Ever since the pandemic, the depression ratio has sky-rocketed. The pandemic brought about financial issues, emotional crises, and self-doubting which led to severe waves of depression globally. To overcome this ratio, developers increased the number of mental health apps available so that people could quietly seek help.

Now, do these apps work? We mean, everyone does claim that your mental health is going to improve but how can that happen when you’re simply talking to an automated conversational robot? A team of scientists from Nanyang Technological University conducted a test to find out.

It included the assessment of 9 different chatbots. The assessments weren’t conducted on real people, but on nine different artificial personas, each of different ages, gender, and culture.

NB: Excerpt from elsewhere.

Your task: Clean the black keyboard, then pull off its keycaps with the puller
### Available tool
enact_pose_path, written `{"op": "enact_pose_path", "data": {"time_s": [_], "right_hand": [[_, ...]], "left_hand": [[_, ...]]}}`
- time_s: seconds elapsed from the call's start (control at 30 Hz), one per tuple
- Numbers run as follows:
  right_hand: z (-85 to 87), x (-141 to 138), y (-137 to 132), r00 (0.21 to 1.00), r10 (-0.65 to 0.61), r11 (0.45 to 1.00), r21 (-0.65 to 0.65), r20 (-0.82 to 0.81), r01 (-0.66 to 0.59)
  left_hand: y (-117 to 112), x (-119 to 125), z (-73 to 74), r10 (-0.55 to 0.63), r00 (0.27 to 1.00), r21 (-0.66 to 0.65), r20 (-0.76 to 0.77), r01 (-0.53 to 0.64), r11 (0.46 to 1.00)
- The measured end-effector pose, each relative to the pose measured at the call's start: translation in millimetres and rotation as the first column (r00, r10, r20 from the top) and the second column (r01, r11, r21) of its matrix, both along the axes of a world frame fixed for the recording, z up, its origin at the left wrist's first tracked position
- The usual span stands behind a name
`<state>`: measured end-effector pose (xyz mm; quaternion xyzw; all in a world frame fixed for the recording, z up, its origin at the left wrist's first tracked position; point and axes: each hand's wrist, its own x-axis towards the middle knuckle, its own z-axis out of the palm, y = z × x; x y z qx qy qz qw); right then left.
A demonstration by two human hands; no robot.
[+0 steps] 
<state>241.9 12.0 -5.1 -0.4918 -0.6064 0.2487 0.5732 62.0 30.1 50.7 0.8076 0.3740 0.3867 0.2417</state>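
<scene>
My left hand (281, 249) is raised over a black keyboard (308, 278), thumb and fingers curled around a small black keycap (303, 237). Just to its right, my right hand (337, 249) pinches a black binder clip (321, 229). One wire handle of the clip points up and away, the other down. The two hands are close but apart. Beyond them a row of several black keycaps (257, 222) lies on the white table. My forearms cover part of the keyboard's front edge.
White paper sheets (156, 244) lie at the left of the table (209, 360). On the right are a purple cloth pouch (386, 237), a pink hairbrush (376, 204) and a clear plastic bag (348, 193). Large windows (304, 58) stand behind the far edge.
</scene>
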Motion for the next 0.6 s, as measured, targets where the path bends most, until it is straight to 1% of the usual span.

The criteria for selecting these 9 chatbots were their popularity rates. All 9 of them had over a million downloads. After assessing them, the team concluded that all of these were operational models that did help people with depression.
The chatbots couldn’t deliver personalized advice, or that could breach the anonymity of the person, but the overall conversation was helpful. While these chatbots cannot help people overcome depression, they do help people by being encouraging, nurturing, and motivating. They’re meant to be a source for people to vent.

Apps that cater to these chatbots do not mean to undermine the value of real health professionals but only aim to provide timely care. Often patients feel more at ease talking to a machine than an actual human.

Due to the scientists at NTU, we now know that chatbots with scripted conversions are also of great help to people with depression.